A graphic depicting four of the positive impacts the BIL has had on LPO's work, from the ATVM program, CIFIA program, and its evaluation and reporting processes.

Following are insights into how the BIL—a key piece of the President's Investing in America agenda—has expanded LPO’s work.

BIL expanded LPO’s Advanced Technology Vehicles Manufacturing Loan Program.

In addition to light-duty and ultra-efficient vehicles manufacturing facilities, which have long been eligible for consideration by the Advanced Technology Vehicles Manufacturing (ATVM) Loan Program, the BIL extended that eligibility to certain medium- and heavy-duty vehicles (MHDV) as well as for other transportation modes (e.g., locomotives, maritime vessels including offshore wind vessels, aviation, hyperloop). These additional authorities were funded by the appropriation of $3 billion in credit subsidy to support new ATVM loans, associated with an estimated $40 billion in new ATVM loans to eligible projects.

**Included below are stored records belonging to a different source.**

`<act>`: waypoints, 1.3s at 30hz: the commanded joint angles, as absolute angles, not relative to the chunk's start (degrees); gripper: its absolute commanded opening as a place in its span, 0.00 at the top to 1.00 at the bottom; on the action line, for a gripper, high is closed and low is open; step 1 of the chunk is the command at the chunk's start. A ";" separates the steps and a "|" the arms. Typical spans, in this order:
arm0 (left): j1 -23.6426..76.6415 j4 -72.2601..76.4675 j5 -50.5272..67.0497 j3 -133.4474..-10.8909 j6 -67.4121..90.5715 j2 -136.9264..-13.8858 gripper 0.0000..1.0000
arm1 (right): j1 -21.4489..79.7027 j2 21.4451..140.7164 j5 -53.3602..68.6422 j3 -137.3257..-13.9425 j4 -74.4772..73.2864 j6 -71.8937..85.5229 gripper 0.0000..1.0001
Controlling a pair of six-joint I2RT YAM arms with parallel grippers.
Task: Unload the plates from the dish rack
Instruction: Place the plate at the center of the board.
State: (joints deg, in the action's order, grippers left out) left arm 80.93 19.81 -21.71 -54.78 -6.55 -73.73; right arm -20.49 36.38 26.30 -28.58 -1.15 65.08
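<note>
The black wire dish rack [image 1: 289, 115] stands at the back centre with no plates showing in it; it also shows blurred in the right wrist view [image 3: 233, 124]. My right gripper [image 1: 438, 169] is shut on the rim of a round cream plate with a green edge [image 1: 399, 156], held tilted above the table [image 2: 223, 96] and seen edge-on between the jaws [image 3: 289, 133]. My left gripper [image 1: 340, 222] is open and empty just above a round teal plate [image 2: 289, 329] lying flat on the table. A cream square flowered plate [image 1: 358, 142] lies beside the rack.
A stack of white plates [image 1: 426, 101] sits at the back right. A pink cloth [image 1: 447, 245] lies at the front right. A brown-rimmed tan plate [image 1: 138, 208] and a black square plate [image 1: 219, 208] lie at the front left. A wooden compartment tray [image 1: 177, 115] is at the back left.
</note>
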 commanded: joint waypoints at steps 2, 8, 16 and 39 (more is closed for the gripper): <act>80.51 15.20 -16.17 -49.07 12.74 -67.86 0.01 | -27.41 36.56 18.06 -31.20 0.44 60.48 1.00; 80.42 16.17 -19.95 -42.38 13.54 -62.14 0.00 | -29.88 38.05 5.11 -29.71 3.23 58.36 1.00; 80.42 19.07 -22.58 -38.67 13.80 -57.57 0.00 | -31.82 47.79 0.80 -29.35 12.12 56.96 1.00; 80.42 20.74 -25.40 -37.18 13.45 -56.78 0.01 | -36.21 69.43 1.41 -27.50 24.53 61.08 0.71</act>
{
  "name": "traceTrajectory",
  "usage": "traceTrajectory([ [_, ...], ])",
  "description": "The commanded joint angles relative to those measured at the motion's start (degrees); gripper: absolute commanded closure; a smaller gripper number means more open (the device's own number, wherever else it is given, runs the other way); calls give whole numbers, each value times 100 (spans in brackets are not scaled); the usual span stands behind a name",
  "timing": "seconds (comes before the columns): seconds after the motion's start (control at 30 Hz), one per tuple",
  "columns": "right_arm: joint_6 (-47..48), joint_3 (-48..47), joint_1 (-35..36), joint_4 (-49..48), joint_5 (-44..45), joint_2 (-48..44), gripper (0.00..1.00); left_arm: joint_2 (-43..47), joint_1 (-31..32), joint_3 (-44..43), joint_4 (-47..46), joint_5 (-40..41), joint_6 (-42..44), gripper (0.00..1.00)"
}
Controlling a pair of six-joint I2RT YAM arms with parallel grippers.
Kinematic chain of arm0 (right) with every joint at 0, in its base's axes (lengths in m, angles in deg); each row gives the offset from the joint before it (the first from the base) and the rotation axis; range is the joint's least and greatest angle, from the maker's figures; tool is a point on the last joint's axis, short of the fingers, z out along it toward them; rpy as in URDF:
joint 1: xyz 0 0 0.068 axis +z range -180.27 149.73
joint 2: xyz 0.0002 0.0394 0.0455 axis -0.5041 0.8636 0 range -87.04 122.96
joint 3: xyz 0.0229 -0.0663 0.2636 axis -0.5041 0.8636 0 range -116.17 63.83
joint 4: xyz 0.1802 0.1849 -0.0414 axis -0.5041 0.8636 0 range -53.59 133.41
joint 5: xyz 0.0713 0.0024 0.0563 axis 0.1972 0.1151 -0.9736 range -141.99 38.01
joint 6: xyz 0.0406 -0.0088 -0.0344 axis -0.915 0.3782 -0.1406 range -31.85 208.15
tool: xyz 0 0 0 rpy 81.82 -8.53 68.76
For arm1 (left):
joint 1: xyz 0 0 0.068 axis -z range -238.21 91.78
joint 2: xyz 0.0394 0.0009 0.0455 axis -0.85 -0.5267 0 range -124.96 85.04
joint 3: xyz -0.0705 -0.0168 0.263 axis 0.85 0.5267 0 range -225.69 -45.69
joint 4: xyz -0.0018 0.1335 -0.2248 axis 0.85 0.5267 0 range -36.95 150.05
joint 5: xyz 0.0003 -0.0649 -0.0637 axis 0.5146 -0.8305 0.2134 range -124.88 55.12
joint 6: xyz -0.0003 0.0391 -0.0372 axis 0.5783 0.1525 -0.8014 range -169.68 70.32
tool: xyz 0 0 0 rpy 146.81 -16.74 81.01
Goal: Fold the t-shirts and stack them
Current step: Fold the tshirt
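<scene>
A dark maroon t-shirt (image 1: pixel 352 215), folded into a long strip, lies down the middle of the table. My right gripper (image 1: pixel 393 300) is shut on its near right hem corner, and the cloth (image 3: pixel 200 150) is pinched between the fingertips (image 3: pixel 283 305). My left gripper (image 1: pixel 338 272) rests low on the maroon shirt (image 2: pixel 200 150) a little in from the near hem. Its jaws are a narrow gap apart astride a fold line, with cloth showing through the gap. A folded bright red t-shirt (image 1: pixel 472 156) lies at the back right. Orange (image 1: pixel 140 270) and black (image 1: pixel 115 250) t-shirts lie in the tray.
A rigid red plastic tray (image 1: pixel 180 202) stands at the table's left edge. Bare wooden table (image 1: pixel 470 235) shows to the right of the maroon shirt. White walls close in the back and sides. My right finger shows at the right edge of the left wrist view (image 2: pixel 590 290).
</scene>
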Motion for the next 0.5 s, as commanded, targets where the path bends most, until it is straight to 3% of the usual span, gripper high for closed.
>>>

Learn more about LPO’s ATVM Loan Program and the projects that have qualified for LPO conditional commitments since the passage of the BIL, such as BlueOval SK, CelLink, KORE Power, Redwood Materials, and others.

BIL authorized LPO’s new Carbon Dioxide Transportation Infrastructure Finance and Innovation Program.

Administered jointly with the Office of Fossil Energy and Carbon Management (FECM), the Carbon Dioxide (CO2) Transportation Infrastructure Finance and Innovation (CIFIA) Program was established by IIJA (Title 3, Section 40304). Through CIFIA, DOE can: 

  • Support loans, loan guarantees, grants, and administrative expenses to enable deployment of common carrier CO2 transportation infrastructure.
  • Support a wide range of projects related to clean energy, energy efficiency, and sustainable infrastructure.
  • Inspire job creation across various technology sectors. 

In October 2022, LPO released Program Guidance on CIFIA. In August 2023, FECM also issued the CIFIA Future Growth Grant NOI. Learn more about LPO’s CIFIA Program.

BIL clarified and codified certain LPO loan evaluation processes.

For example, BIL put into statute the evaluation elements for the reasonable prospect of repayment as a condition of loan approval. This is fully consistent with LPO’s continued practice of assuring that each project proposed to be financed can repay the loan even after LPO weighs the risks inherent in the mandate to finance ATVM and first-of-a-kind energy technologies, as well as other risks associated with the project. BIL also aligns statute with LPO’s current practice of ensuring political influence does not impact project selection.

Along with the Energy Act of 2020, BIL included reporting requirements on metrics.

These metrics include: 

Most of these statistics are tracked in LPO’s Annual Portfolio Status Report. They continue to demonstrate the value of LPO to the taxpayer, to industry, and to the Biden-Harris Administration's climate goals.

 

 

* This blog is a part of the Getting to Know LPO series, which provides more information about the role of the Loan Programs Office at the U.S. Department of Energy.

 

Jigar Shah

Headshot of Jigar Shah, LPO Executive Director

Former Director, Loan Programs Office

Jigar Shah served as Director of the Loan Programs Office (LPO) at the U.S. Department of Energy (DOE) from March 2021 to January 2025. He led and directed LPO’s loan authority to support deployment of innovative clean energy, advanced transportation, and Tribal energy projects in the United States. Prior, Shah was co-founder and President at Generate Capital, where he focused on helping entrepreneurs accelerate decarbonization solutions through the use of low-cost infrastructure-as-a service financing. Prior to Generate Capital, Shah founded SunEdison, a company that pioneered “pay as you save” solar financing. After SunEdison, Shah served as the founding CEO of the Carbon War Room, a global non-profit founded by Sir Richard Branson and Virgin Unite to help entrepreneurs address climate change.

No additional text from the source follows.